Directions for this task:
For the string "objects", count the lines in the records below that contain it. Answer with that number alone.

Extracted records:
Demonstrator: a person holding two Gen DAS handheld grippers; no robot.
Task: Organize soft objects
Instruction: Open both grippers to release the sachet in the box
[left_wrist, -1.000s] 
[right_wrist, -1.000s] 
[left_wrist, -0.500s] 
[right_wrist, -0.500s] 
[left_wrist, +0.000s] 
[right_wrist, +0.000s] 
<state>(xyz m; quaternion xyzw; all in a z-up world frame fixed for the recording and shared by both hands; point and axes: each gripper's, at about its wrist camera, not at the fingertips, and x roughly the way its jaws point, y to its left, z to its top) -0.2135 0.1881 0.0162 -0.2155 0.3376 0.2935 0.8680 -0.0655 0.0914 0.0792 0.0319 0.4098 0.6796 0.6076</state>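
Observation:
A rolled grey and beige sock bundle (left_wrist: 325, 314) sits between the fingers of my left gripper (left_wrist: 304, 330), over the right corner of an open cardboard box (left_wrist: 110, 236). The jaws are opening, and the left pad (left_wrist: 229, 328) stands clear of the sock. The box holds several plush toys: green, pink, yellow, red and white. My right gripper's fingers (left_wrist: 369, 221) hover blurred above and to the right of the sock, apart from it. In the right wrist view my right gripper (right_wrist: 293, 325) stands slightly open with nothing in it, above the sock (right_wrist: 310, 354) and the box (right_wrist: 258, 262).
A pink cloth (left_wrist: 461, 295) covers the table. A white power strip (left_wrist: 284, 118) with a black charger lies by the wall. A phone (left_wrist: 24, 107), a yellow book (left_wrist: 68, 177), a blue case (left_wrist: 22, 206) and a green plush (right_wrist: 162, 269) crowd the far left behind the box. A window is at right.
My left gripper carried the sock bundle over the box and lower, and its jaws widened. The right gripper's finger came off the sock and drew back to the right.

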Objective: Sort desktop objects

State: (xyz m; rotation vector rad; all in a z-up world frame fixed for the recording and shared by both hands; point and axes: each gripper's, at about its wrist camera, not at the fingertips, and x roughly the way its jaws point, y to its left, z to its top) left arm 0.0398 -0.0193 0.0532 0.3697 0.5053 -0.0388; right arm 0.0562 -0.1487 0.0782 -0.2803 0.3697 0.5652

Task output:
2